- Dwight Schrute: Thank you, thanks so much. Um, I wanna dedicate this award to something that uh... we take for granted in our daily lives, and that is the humble trash can. This is for you trash can!
- [tosses his Dundie in a trash can]
- Deangelo Vickers: [shouting into microphone] I wanna th- I wanna- I feel truly blessed, uh, to be working with all of you. You know, before this all started, uhh funny story I was in the bathroom, vomiting and vomiting in that men's room.
- Restaurant Manager: Okay...
- Deangelo Vickers: [shouting] That's why it's been shut down for most of the evening.
- Restaurant Manager: That's it!
- Michael Scott: This is important, he's expressing himself.
- Deangelo Vickers: [shouting] Deangelo, hosts don't get Dundies.
- Restaurant Manager: No!
- Deangelo Vickers: [shouting] This, this is truly special for me...
- Michael Scott: No, just let him...
- [manager unplugs amp]
- Deangelo Vickers: [still shouting] And, uhh, anyway. It's so much lighter...!
- Michael Scott: Okay, we're done. That's it.
- Michael Scott: Well we should head out.
- Meredith Palmer: No, no, no, you gotta stay. I have Vienna Sausages, and I have napkins. Let me fix you breakfast.
- Michael Scott: Guys! I want you to help us work on some banter.
- Kevin Malone: Yes! I love banter. But I hate witty banter.
- Michael Scott: Here we go! So, DeAngelo! You and I have a lot in common. You lost two hundred pounds, and I lose my car keys every morning.
- Deangelo Vickers: That is true, we do share some similarities. I know how you can fix one of those problems, for me it was portion control. For you, you need a key chain. Maybe one with a...
- Michael Scott: [cutting him off] Okay, okay. You know what, I didn't actually lose my keys.
- Deangelo Vickers: This did not happen.
- Michael Scott: Mmmmkay. There needs to be what you call a rat-a-tat. And right now it's all rat and no tat. Ryan come on up here. Tap DeAngelo out. Just watch this. Okay.
- [Ryan stands next to Michael up front]
- Michael Scott: Ryan how are you today?
- Ryan Howard: Why don't you ask my therapist? My mom certainly pays her enough.
- Michael Scott: There you go! Lovely! Regis and Kelly! Nice! Use that as an inspiration. Just be funny.
- Deangelo Vickers: Uhhh, you sir!
- [points to Jim]
- Deangelo Vickers: Are we having fun tonight?
- Jim Halpert: Having a great time.
- Deangelo Vickers: Oh good!
- Jim Halpert: Thanks, yeah.
- Deangelo Vickers: Where were you on September 11th?
- Michael Scott: No! God!
- [Jim looks at him oddly]
- Deangelo Vickers: This is so weird! If I'm conducting a meeting, good to go. But if I think of it as a performance... I-I fall apart. Obviously.
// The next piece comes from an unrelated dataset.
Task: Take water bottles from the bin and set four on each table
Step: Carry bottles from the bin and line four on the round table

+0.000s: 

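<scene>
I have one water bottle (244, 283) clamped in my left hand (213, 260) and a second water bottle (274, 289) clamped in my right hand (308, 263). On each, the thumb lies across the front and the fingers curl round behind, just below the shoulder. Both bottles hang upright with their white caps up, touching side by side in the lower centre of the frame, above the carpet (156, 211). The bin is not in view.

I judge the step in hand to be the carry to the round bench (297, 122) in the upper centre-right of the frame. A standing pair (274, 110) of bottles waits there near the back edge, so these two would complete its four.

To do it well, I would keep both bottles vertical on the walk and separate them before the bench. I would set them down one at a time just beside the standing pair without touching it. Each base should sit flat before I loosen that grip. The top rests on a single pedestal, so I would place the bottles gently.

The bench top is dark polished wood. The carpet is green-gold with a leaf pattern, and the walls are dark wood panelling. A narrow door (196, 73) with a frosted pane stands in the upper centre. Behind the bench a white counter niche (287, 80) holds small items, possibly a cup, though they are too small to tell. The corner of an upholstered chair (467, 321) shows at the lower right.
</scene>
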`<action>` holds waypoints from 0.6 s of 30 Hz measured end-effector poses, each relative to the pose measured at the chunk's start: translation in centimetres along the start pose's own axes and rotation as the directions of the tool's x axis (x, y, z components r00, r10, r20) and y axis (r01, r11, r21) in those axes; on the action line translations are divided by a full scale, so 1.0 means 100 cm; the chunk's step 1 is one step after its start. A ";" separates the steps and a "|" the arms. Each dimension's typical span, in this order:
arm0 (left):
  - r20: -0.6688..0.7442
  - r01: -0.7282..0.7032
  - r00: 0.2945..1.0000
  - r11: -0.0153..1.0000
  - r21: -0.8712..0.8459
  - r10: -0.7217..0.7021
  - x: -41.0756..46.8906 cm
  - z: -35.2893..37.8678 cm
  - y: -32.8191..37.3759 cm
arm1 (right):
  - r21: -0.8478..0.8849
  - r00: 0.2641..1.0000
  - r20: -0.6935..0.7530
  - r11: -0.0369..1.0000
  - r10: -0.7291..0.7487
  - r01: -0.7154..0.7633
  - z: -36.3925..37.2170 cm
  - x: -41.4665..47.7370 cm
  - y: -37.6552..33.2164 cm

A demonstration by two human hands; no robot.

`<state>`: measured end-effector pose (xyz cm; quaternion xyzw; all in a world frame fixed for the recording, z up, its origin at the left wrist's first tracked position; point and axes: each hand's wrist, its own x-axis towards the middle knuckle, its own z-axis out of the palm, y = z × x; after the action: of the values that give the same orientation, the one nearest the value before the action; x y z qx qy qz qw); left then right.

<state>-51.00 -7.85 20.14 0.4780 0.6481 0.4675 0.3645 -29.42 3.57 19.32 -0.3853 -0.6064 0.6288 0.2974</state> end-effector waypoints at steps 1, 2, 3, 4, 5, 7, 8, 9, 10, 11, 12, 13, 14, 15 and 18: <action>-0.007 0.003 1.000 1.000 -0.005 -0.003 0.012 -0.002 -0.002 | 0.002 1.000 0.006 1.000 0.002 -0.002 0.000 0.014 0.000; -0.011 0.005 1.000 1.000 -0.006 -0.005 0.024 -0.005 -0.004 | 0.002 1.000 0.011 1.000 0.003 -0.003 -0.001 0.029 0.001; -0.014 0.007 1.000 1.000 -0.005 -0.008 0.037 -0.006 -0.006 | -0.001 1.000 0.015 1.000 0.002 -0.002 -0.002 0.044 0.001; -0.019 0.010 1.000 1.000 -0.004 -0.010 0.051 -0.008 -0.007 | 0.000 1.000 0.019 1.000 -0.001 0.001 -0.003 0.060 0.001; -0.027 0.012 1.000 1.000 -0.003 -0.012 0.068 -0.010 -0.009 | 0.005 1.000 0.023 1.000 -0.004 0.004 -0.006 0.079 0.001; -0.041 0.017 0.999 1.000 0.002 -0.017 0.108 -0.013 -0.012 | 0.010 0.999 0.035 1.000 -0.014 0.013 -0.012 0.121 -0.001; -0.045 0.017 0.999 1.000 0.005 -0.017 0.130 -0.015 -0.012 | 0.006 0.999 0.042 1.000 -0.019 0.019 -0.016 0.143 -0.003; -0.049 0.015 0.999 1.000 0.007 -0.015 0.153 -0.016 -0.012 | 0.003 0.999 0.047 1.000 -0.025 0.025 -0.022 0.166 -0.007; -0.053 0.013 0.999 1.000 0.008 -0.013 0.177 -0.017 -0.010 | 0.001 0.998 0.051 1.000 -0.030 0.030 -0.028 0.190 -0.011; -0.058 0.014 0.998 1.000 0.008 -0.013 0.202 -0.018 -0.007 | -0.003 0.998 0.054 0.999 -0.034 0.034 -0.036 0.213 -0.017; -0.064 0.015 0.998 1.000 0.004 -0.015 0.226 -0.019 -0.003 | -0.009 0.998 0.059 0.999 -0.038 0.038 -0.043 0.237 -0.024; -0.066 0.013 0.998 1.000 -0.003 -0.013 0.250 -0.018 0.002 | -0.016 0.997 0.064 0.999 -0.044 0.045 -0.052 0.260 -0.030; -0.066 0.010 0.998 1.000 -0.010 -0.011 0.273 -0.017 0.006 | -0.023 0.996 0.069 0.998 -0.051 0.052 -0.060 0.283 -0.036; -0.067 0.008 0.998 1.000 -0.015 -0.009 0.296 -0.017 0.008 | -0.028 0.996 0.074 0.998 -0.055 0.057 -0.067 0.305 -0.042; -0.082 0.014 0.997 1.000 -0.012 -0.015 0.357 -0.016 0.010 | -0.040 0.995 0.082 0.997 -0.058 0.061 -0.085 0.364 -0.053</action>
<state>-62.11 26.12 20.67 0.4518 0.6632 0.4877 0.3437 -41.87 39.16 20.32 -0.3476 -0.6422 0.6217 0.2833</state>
- Andy Bernard: Why don't you think of hosting the Dundies like you're just running a meeting.
- Michael Scott: No, no, no! This is the performance of your life!
- Jim Halpert: Why don't you just, privately, in your own head, think of it like a meeting.
- Michael Scott: Jim, please no loopholes.
- Darryl Philbin: Mike, why do you have to control how he perceives it in his mind?
- Michael Scott: This is my last Dundies ever. If I want mind control over him, is that too much to ask?
- Michael Scott: Anything can happen at the Dundies.
- Deangelo Vickers: Ha ha ho!
- Michael Scott: They're like the Golden Globes but less mean. And I just want us to all have a good time.
- Michael Scott: [deleted scene] Danny could not be here tonight to accept his award, so he is live via satellite! Oh, Danny! Are you there?